Response to Arguments/Amendments
Presented arguments have been fully considered but are held unpersuasive. Examiner’s response to the presented arguments follows below.
Claim Rejections - 35 USC § 103
Summary of Arguments:
Regarding claim 1, the applicant argues Yoneda (US 2017/0186365 A1) in view of Krishnan (US 2018/0322941 A1) in further view of Davies (EP-4436048-A1) do not disclose:
None of Yoneda, Krishnan, or Davies discloses or suggests an intermediary transcoding network element. Each reference discloses operations performed at a transmitter or receiver; there is no intermediary transcoding network element performing either diffusion-based transcoding or standard codec transcoding. [Remarks: Page 5]

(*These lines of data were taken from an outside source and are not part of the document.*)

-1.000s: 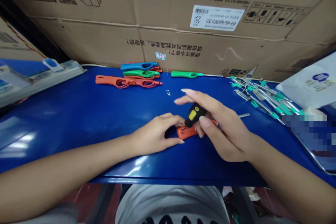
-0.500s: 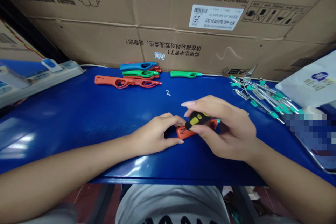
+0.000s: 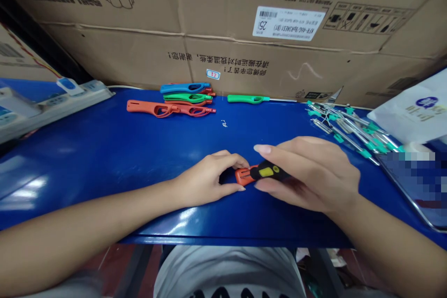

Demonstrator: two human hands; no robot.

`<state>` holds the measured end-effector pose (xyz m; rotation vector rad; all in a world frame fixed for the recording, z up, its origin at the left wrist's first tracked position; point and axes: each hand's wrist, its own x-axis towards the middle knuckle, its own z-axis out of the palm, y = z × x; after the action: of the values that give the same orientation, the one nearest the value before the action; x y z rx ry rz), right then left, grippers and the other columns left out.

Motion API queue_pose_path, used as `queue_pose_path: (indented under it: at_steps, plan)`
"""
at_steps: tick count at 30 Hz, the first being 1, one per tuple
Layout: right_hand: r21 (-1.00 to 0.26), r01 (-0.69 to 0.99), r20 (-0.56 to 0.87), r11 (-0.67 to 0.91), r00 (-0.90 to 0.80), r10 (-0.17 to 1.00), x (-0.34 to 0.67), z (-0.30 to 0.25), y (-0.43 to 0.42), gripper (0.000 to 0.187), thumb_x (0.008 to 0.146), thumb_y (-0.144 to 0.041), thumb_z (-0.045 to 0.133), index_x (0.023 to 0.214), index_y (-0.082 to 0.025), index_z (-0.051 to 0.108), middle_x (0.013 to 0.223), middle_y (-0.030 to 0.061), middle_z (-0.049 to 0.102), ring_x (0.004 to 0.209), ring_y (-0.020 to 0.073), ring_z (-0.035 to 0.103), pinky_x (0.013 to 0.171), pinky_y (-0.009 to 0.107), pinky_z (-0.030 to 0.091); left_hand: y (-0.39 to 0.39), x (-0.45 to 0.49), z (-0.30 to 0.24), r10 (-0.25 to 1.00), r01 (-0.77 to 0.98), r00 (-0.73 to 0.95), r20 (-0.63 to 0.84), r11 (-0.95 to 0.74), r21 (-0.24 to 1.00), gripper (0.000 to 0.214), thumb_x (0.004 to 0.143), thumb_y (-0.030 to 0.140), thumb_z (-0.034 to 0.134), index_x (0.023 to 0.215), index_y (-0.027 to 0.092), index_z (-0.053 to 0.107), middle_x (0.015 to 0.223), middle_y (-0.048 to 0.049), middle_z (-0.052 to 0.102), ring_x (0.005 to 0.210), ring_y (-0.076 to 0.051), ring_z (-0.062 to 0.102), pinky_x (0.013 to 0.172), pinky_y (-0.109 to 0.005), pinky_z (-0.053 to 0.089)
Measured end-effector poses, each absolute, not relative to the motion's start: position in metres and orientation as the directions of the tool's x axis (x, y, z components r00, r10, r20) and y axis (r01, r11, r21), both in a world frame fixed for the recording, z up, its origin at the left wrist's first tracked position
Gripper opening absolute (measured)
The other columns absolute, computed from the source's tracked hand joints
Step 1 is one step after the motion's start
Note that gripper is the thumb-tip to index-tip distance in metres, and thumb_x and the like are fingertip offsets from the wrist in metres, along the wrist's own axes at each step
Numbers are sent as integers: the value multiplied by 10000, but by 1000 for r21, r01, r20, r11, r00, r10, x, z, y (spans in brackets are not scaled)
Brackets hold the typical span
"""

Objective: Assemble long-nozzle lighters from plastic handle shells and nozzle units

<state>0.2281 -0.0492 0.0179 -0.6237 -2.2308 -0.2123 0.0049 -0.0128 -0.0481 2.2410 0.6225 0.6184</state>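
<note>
An orange plastic lighter shell (image 3: 242,175) lies on the blue table (image 3: 104,149) near the front edge. My left hand (image 3: 206,179) pinches its left end between thumb and fingers. My right hand (image 3: 310,172) is closed around a short black screwdriver with a yellow patch (image 3: 267,171). The tool lies almost flat over the shell, its tip pointing left. Most of the shell is hidden under my right hand.
Orange, green and blue lighter shells (image 3: 185,100) lie stacked at the back, with a single green one (image 3: 246,98) beside them. Metal rods with teal ends (image 3: 345,125) are piled at the right. A power strip (image 3: 52,102) sits left; cardboard boxes (image 3: 223,23) wall the back.
My right hand has tipped the screwdriver from nearly upright down to almost flat and has lowered over the orange shell. My left hand has stayed in place.
</note>
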Motion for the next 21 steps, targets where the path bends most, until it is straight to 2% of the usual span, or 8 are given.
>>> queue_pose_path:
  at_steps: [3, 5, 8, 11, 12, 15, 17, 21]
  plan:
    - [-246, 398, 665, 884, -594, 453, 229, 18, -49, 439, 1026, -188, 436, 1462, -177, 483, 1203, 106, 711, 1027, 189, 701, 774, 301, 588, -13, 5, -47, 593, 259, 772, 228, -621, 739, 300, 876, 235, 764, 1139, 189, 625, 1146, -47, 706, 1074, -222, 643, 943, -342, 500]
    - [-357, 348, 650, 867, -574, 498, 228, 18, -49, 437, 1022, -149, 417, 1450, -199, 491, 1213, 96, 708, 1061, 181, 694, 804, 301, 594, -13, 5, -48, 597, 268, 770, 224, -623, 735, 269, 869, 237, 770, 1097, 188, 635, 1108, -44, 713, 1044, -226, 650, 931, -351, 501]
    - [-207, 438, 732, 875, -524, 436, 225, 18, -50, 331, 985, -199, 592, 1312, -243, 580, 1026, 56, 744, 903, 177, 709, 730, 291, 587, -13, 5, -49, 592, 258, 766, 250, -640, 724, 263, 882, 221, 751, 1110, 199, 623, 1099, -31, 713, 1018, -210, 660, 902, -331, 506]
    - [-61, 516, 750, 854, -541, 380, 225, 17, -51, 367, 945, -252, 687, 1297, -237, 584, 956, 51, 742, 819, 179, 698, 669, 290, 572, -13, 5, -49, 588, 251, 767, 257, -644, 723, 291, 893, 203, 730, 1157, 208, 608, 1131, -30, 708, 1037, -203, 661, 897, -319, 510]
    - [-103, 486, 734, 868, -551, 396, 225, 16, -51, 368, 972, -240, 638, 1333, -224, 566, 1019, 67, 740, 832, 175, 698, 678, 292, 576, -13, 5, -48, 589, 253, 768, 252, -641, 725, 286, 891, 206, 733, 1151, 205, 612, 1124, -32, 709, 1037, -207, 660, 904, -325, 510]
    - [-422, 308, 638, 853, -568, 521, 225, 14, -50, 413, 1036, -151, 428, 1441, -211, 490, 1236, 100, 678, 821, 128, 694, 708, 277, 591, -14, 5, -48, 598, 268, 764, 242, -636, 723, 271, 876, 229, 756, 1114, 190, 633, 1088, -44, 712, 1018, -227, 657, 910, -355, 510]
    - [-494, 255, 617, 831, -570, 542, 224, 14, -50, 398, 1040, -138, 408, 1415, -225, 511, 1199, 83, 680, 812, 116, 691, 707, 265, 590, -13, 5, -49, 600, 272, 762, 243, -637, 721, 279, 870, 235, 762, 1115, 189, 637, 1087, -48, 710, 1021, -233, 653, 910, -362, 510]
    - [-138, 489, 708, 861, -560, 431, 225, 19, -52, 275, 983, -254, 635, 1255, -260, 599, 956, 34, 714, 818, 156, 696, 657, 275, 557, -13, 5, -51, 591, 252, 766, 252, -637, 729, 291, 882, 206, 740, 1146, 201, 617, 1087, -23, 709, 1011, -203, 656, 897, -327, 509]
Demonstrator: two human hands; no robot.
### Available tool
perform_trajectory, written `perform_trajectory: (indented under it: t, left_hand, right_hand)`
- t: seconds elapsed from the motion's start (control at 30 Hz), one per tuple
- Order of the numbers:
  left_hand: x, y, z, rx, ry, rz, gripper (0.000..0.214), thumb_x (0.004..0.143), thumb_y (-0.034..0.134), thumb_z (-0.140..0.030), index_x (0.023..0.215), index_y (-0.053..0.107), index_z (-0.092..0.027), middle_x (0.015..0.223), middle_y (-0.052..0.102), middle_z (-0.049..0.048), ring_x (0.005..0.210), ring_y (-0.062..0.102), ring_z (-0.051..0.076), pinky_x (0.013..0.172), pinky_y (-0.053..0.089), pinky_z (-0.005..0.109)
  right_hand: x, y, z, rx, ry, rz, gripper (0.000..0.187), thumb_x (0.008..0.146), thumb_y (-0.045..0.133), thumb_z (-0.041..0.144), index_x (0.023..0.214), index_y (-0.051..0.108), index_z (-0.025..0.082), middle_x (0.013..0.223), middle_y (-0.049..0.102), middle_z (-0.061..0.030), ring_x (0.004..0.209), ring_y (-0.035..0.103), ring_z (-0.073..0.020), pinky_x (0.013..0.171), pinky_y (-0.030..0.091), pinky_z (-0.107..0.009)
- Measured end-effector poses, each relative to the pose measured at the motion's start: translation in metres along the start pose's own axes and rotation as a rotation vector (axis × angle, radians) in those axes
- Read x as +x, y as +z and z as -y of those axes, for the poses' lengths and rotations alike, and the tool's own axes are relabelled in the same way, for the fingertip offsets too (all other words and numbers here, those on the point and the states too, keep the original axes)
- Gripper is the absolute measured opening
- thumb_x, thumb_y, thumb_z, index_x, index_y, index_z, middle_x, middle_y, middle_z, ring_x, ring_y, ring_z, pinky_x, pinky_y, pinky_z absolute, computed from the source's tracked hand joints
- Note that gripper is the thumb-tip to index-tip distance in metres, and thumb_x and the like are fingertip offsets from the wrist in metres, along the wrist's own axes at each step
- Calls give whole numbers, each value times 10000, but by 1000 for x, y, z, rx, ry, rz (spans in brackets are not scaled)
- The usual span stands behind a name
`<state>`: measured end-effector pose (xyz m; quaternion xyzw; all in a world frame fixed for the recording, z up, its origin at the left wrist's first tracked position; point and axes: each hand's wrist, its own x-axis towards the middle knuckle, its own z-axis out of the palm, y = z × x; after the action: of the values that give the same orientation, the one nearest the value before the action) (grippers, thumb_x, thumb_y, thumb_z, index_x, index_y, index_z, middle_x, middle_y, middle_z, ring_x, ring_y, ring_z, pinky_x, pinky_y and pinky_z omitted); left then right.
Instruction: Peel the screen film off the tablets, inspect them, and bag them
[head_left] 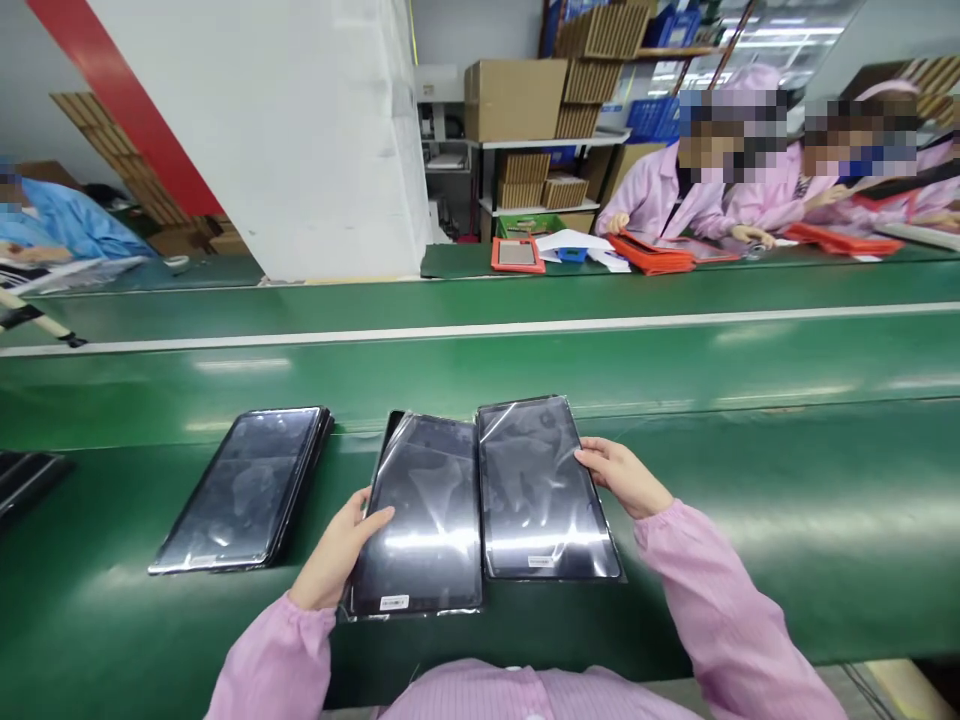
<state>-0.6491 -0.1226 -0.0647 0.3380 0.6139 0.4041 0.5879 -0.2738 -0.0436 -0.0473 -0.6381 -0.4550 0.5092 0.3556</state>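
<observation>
Two black tablets in clear plastic film lie side by side on the green bench in front of me. My left hand grips the left edge of the left tablet, thumb on its screen. My right hand holds the right edge of the right tablet, fingers curled on its rim. Another dark panel shows under the top of the left tablet. A small stack of like tablets rests further left, untouched.
A green conveyor belt runs across beyond the bench. On the far side, people in pink coats handle orange-cased tablets. A person in blue sits far left. More dark panels lie at the left edge. Shelves of cardboard boxes stand behind.
</observation>
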Motion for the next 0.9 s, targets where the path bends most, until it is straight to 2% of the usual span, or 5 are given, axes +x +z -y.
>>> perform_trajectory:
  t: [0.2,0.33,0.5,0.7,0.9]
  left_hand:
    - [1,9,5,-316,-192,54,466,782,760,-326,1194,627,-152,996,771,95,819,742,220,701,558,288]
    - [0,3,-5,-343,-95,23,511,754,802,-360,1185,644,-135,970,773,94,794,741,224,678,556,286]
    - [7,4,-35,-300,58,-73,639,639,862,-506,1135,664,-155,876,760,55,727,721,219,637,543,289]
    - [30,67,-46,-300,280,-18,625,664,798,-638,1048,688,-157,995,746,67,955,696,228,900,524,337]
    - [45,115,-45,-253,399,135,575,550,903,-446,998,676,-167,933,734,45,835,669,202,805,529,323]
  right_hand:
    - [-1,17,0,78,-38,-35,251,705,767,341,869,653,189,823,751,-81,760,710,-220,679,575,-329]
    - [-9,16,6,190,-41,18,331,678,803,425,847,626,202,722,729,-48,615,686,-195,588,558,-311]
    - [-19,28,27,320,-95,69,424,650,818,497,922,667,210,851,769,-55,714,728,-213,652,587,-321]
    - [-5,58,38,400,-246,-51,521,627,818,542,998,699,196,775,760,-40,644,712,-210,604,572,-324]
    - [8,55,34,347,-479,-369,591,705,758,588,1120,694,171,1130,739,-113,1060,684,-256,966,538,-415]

Regarding claims 2-9, the applicant argues:
“Claims 2-8 are dependent upon claim 1 and therefore should also be in a condition for allowance. Claim 9 has language consistent with amended claim 1 and therefore should also be in a condition for allowance, along with its dependent claim 10.” [Remarks: Page 5]
Examiner’s Response:
Regarding claim 1, the examiner contends:
Davies discloses an intermediary transcoding network element (Davies: Fig. 4 & Paras. [0094], [0141] disclose a transmitting edge server (TxES) 24 acting as an intermediary transcoding network element that receives scene observation (video data) from a transmitting UE [network source].). Please see the new mappings of Davies, teaching the intermediary transcoding network element feature under the 35 U.S.C. 103 rejection pertaining to claim 1 below.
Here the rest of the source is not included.